“Morris” by Charlotte and Peter Fiell is a book in the Taschen Basic Art
series. It deals with William Morris (1834-1896), the famous British designer.
The book nicely complements the other book about Morris I reviewed earlier, “William
Morris: Artist, Craftsman, Pioneer” by Ormiston and Wells. Strictly speaking,
both books are introductory in character. The Taschen book shows Morris´ art in
context (as in showing the entire rooms or churches where he designed some of
the decorations), while Ormiston-Wells are more into showing the details of
Morris´ tapestries, wall-papers and so on.

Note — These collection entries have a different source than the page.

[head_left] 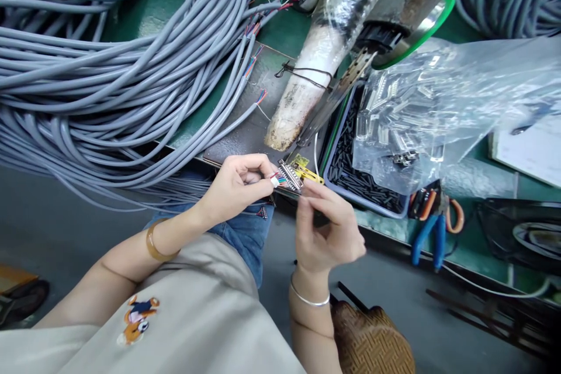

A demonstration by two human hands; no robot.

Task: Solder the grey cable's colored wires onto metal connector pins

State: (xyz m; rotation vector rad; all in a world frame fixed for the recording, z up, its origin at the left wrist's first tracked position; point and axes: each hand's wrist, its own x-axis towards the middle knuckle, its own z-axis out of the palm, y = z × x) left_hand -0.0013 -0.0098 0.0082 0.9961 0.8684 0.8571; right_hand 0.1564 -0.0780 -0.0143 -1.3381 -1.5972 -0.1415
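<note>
Near the table's front edge, my left hand (245,184) pinches the end of a cable whose thin coloured wires (276,179) fan toward a metal connector (290,176). The connector sits by a yellow clip (310,173) at the edge. To the right of it, my right hand (326,222) has its thumb and index finger brought together close to the connector; whatever they hold is too small to make out. Just above the connector is the tip of a metal soldering tool (302,139), beside a plastic-wrapped duct (295,99).
Grey cables (144,70) cover the left of the green table (153,20). At the right are a tray (385,210) of small black tubes, a clear bag (412,111) of metal parts and blue-handled pliers (432,234). A woven stool (372,339) stands below.
</note>
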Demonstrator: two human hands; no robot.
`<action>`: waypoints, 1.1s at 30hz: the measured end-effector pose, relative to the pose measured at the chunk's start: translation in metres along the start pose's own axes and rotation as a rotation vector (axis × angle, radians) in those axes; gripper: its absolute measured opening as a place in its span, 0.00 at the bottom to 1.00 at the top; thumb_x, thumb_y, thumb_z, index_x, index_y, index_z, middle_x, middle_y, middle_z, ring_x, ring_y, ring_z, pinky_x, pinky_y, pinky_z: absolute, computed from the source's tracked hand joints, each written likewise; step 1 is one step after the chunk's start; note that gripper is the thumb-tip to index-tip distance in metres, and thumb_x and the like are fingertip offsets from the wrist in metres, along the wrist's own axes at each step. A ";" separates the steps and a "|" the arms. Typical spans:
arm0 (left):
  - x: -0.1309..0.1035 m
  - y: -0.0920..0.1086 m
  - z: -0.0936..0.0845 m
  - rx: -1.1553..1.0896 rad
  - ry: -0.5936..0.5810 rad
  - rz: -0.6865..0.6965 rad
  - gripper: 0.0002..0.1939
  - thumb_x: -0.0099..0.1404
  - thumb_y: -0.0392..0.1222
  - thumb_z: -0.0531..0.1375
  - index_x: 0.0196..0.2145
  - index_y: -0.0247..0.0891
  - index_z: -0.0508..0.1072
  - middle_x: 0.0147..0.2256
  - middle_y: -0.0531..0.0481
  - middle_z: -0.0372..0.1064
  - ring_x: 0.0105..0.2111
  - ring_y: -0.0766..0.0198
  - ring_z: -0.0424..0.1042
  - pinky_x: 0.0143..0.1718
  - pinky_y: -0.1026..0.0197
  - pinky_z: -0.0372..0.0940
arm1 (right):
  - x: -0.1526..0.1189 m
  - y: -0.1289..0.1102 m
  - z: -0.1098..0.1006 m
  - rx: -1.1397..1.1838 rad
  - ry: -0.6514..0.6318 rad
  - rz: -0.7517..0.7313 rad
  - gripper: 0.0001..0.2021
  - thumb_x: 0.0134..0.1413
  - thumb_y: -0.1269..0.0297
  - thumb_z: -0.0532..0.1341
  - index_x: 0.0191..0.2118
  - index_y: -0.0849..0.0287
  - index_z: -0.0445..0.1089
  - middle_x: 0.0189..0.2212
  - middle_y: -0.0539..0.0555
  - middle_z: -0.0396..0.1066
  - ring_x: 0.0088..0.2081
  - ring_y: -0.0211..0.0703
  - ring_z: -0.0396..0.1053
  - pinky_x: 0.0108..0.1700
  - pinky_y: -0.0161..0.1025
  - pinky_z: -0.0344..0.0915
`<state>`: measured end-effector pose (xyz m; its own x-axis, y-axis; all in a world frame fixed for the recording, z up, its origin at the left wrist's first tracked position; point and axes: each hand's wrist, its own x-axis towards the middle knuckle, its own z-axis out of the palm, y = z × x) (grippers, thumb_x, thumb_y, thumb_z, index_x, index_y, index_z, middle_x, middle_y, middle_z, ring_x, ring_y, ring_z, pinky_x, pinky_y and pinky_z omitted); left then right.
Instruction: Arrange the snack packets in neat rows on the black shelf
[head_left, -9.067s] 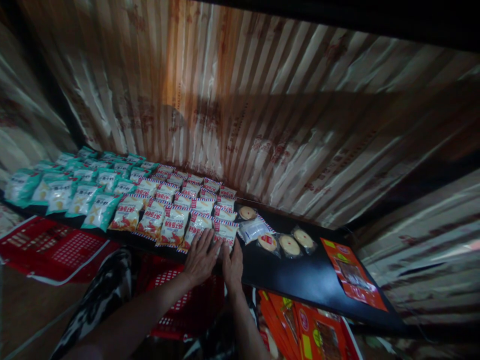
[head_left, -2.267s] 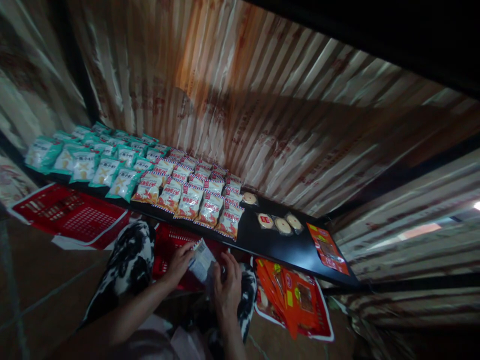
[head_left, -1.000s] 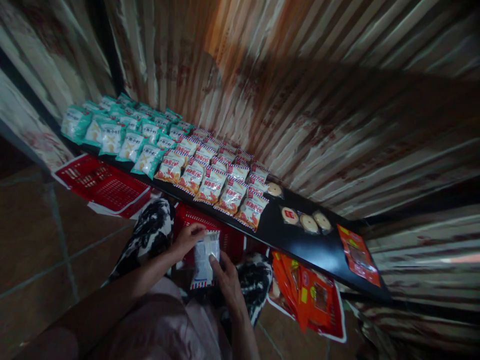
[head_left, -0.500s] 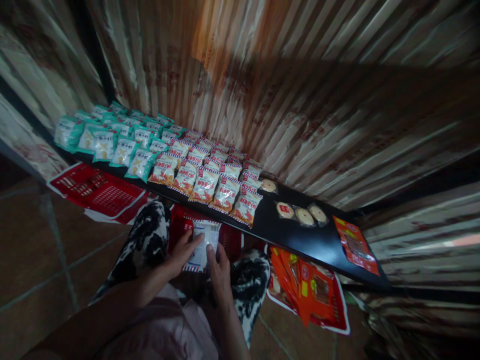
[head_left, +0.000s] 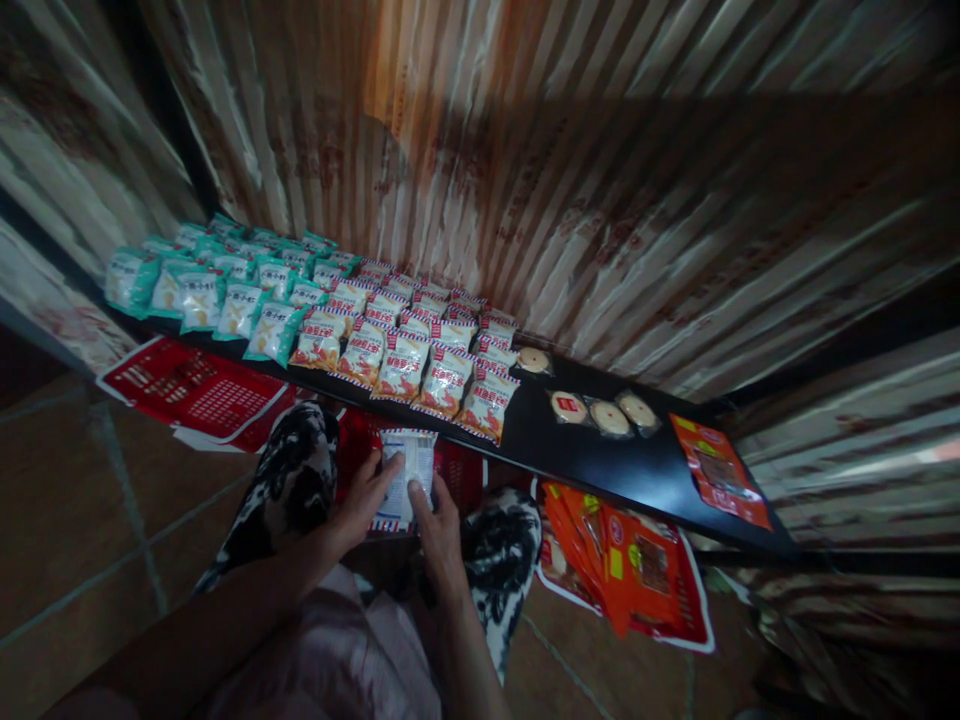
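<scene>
Over my lap, my left hand [head_left: 373, 492] and my right hand [head_left: 437, 515] hold a white snack bag [head_left: 409, 474] between them, its printed back facing up and striped edges at top and bottom. Both thumbs lie on its face. Just beyond it, several orange-and-white snack bags [head_left: 445, 381] stand in rows on a black shelf [head_left: 525, 446]. Several teal bags [head_left: 202, 297] fill the shelf's left end. To the right lie several round wrapped biscuits [head_left: 609, 417] and one flat orange packet [head_left: 718, 468].
Under the shelf, a red basket [head_left: 217, 402] is at left, another red basket [head_left: 459, 478] sits behind the held bag, and a third at right holds orange packets [head_left: 640, 565]. Pleated curtain [head_left: 480, 180] hangs behind the shelf. My knees [head_left: 300, 460] flank my hands.
The view has shifted slightly. Both hands still hold the bag, which appears a little more upright; the goods on the shelf look unchanged.
</scene>
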<state>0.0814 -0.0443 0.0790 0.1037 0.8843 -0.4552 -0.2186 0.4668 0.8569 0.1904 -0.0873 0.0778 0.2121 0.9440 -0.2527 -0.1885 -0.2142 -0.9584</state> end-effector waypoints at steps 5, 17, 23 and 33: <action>-0.002 0.001 0.006 -0.015 -0.021 0.013 0.26 0.51 0.55 0.63 0.44 0.38 0.68 0.39 0.45 0.73 0.36 0.59 0.73 0.35 0.61 0.67 | 0.000 0.007 -0.005 -0.022 0.027 -0.014 0.25 0.48 0.53 0.61 0.50 0.62 0.66 0.42 0.56 0.74 0.40 0.47 0.72 0.41 0.41 0.69; 0.010 -0.008 -0.001 0.100 0.044 0.033 0.27 0.51 0.57 0.62 0.43 0.37 0.68 0.36 0.44 0.74 0.32 0.57 0.74 0.31 0.60 0.66 | -0.003 0.002 -0.001 0.010 -0.068 0.078 0.25 0.51 0.49 0.58 0.51 0.60 0.65 0.44 0.56 0.73 0.42 0.48 0.72 0.43 0.41 0.68; 0.010 -0.009 -0.003 0.083 0.044 0.024 0.26 0.51 0.57 0.62 0.44 0.38 0.69 0.37 0.45 0.74 0.33 0.57 0.73 0.33 0.60 0.65 | 0.001 0.011 -0.004 -0.048 -0.044 0.047 0.24 0.51 0.48 0.57 0.49 0.60 0.68 0.42 0.56 0.74 0.42 0.47 0.71 0.44 0.40 0.67; 0.013 0.001 -0.002 0.038 -0.022 -0.015 0.23 0.53 0.54 0.61 0.42 0.38 0.70 0.36 0.48 0.74 0.34 0.60 0.72 0.33 0.63 0.64 | 0.003 0.015 -0.002 -0.057 0.061 0.028 0.25 0.49 0.45 0.57 0.44 0.60 0.71 0.32 0.54 0.75 0.37 0.46 0.71 0.39 0.37 0.66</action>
<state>0.0802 -0.0322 0.0728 0.1287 0.8769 -0.4632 -0.1799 0.4800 0.8586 0.1904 -0.0882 0.0619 0.2657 0.9208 -0.2855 -0.1410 -0.2559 -0.9564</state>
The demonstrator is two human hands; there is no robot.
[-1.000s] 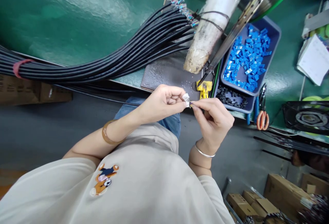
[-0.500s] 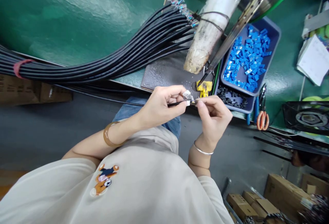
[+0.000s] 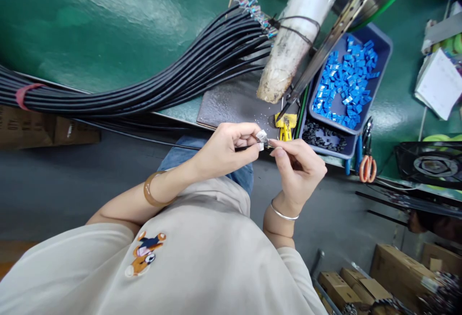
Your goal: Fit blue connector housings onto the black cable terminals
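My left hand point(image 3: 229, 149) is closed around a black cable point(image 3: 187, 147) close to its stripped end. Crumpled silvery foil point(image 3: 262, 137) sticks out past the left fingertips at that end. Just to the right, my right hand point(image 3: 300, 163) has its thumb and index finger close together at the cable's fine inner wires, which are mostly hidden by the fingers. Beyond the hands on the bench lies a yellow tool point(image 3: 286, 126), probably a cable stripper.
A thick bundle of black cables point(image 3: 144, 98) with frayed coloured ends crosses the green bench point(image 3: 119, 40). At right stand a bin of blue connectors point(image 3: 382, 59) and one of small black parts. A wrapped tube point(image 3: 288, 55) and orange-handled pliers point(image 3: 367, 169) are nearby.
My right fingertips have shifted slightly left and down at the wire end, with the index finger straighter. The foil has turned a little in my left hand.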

Morris was something of a paradox: a successful “capitalist” in
Victorian England with an upper middle class background who was simultaneously
a revolutionary socialist, an anti-modernist believer in a rural Utopia whose
artwork catered to the tastes of the bourgeois upper class, an elitist
craftsman who believed that art must be democratized and reach the broad
masses, etc.
Despite all this, there is nevertheless a continuity in Morris´
thinking, from his “conservative” period when he was influenced by Anglo-Catholicism
and John Ruskin to his socialist ditto, when he was originally an anarchist but
at the very end of his life seems to have come around to a more reformist
position. That continuity is the criticism of industrialism and capitalism, its
degradation of the laborer, and the utopian dream to liberate society from
alienation through the creation of true communities on a decentralized basis,
dominated by artisans and farmers.
I don´t think Morris ever developed a real political strategy for
accomplishing this, however, but that´s probably because it couldn´t be
accomplished in the first place. Social Democratic reform of capitalism, rather
than High Tory or anarchist dreams of everyone living in an idealized rural
commune, was the only way forward from the Victorian situation. Note also the
irony that Morris´ designs, and the medieval romance art of his associates in
the Pre-Raphaelite Brotherhood, has become almost emblematic of the Victorian
period they loved to hate!
I admit that I like some of Morris´ art, though.